**ACTIVITY**
In the listing below, start your output at the line with "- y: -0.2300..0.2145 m" and end it after the line with "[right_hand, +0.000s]", copying every line exactly.

**INFORMATION**
****************

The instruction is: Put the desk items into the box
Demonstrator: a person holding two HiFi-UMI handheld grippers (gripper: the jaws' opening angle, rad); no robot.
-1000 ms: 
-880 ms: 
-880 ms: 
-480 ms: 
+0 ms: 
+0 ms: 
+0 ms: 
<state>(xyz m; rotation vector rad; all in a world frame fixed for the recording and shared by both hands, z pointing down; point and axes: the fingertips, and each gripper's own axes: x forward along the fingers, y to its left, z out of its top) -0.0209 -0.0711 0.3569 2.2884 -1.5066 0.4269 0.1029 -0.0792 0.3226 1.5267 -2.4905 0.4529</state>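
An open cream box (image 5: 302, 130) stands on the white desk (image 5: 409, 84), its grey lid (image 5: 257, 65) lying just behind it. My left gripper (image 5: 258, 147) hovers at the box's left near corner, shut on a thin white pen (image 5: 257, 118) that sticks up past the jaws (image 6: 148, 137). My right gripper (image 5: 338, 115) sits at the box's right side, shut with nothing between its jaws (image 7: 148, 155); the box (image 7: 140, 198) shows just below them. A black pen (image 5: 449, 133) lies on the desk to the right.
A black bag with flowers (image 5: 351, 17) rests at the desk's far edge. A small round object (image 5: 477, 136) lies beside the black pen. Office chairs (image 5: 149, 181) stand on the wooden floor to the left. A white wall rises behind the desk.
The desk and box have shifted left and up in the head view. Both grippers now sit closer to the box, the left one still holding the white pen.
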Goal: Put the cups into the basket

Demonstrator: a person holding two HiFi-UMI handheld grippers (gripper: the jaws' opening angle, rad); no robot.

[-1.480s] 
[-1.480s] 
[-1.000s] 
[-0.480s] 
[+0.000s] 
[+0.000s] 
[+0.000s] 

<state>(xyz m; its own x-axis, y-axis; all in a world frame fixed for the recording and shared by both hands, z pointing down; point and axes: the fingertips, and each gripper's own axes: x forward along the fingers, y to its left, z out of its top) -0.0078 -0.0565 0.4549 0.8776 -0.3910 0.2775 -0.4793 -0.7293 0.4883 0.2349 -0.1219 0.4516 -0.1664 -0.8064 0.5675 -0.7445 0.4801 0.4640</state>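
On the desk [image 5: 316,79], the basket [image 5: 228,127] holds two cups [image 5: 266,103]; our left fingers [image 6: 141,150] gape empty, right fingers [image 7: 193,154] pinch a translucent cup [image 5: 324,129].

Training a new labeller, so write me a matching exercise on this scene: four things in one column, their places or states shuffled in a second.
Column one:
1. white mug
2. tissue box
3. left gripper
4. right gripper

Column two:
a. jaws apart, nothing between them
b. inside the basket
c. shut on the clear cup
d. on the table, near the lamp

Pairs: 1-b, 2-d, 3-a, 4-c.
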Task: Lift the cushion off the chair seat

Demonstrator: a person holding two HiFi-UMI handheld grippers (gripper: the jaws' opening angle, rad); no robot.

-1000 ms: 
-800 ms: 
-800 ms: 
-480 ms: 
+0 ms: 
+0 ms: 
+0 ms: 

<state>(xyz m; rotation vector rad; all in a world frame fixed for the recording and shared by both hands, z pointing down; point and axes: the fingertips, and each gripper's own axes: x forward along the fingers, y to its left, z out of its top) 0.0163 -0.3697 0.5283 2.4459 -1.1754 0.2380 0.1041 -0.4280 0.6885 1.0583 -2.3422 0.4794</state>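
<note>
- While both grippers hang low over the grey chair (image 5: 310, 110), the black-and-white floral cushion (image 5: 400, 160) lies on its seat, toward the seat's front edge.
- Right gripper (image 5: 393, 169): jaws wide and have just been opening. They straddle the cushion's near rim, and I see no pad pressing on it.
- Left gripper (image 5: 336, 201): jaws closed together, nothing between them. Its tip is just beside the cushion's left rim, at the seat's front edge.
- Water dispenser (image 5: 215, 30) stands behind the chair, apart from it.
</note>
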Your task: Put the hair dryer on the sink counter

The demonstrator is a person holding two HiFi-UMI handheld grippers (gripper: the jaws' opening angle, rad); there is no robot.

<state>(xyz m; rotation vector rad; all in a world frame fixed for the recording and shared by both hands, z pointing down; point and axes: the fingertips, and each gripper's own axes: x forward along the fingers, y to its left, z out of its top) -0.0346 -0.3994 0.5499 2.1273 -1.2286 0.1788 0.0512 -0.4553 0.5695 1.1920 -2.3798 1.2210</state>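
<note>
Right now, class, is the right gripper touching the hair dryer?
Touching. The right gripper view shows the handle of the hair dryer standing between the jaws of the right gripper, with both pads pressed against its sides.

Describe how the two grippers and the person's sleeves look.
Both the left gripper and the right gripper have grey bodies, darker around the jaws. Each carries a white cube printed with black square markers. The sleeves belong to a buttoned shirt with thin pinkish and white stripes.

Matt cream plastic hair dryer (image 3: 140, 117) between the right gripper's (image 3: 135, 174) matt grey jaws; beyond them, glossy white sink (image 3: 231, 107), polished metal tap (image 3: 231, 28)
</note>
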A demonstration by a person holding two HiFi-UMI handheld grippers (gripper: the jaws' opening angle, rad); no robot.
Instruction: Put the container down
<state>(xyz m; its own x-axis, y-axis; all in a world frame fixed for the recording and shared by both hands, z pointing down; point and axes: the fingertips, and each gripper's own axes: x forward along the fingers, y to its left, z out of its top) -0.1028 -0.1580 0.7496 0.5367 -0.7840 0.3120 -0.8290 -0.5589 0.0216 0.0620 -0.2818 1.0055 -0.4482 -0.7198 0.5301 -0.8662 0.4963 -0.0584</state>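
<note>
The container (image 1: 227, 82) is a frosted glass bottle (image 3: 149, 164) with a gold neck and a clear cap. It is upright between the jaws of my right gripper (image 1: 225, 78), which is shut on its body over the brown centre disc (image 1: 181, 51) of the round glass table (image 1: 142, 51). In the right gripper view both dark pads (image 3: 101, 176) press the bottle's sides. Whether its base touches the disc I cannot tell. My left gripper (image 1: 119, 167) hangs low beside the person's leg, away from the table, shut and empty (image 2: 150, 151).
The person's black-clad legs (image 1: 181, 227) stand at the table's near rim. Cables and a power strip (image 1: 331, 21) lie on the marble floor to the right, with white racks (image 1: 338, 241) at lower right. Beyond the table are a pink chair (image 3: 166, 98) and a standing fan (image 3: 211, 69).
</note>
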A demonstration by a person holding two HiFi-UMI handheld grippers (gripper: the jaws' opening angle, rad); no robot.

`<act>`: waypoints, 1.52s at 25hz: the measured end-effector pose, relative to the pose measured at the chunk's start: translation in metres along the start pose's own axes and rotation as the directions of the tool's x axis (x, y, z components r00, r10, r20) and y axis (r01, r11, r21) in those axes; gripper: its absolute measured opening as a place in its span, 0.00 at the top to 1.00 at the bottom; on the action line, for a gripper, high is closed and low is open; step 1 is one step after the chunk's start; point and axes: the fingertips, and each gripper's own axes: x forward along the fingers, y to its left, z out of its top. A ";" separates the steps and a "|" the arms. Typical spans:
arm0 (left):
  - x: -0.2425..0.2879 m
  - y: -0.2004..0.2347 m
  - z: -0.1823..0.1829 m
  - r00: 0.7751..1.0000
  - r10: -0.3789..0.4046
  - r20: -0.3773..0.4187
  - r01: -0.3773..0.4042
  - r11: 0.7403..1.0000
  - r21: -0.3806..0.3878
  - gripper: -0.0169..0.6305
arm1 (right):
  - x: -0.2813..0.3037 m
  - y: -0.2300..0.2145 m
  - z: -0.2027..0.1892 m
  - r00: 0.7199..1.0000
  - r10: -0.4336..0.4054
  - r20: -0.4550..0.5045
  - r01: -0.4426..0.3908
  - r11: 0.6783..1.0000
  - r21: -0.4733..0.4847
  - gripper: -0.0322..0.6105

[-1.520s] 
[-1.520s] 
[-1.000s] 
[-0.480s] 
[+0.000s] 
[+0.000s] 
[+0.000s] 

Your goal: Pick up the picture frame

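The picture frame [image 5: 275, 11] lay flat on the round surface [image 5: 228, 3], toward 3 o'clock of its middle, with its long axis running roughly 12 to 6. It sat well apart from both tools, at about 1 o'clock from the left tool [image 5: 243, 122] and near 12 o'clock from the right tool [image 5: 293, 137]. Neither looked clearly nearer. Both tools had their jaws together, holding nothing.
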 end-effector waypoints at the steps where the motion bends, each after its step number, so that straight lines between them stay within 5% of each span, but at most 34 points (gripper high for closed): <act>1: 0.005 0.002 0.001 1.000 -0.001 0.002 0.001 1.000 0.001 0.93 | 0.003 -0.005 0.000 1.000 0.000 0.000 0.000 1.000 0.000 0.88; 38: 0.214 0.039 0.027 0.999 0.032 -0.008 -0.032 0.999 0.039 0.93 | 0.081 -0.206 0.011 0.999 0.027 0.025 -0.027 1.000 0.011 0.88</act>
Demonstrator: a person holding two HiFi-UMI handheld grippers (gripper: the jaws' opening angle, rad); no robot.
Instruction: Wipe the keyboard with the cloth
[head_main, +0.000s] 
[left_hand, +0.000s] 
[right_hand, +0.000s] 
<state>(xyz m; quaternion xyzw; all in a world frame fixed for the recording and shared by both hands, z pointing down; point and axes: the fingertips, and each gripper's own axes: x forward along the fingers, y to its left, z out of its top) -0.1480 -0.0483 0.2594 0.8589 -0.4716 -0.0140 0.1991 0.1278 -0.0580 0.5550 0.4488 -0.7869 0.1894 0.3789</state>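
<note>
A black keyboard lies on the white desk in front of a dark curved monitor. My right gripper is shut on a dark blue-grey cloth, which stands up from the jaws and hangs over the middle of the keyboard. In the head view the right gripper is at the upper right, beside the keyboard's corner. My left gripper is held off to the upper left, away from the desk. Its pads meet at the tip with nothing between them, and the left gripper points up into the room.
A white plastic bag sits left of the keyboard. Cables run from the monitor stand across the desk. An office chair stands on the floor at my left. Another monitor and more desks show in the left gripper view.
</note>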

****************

**TASK SOLUTION**
  - y: -0.2300..0.2145 m
  - z: -0.2027..0.1892 m
  - r00: 0.7199..1.0000
  - r10: -0.4336..0.4054
  - r20: -0.4550..0.5045
  - r01: -0.4426..0.3908
  - r11: 0.6783..1.0000
  - r21: -0.4733..0.4847
  - gripper: -0.0322..0.6105

[-1.520s] 
[-1.520s] 
[-1.000s] 
[-0.480s] 
[+0.000s] 
[+0.000s] 
[+0.000s] 

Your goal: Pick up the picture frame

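The picture frame [image 5: 275, 11] lay flat on the round surface [image 5: 228, 3], toward 3 o'clock of its middle, with its long axis running roughly 12 to 6. It sat well apart from both tools, at about 1 o'clock from the left tool [image 5: 243, 122] and near 12 o'clock from the right tool [image 5: 293, 137]. Neither looked clearly nearer. Both tools had their jaws together, holding nothing.
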 end-effector waypoints at the steps where the motion bends, each after its step number, so that straight lines between them stay within 5% of each span, but at most 34 points (gripper high for closed): <act>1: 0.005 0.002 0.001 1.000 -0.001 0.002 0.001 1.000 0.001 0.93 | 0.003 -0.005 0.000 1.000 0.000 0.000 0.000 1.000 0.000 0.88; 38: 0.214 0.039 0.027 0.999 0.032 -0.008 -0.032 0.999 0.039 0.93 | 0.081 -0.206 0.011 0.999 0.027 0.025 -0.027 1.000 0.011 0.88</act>
Demonstrator: a person holding two HiFi-UMI handheld grippers (gripper: the jaws' opening angle, rad); no robot.
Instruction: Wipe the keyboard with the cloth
[head_main, +0.000s] 
[left_hand, +0.000s] 
[right_hand, +0.000s] 

The answer to this exercise has been fully stated.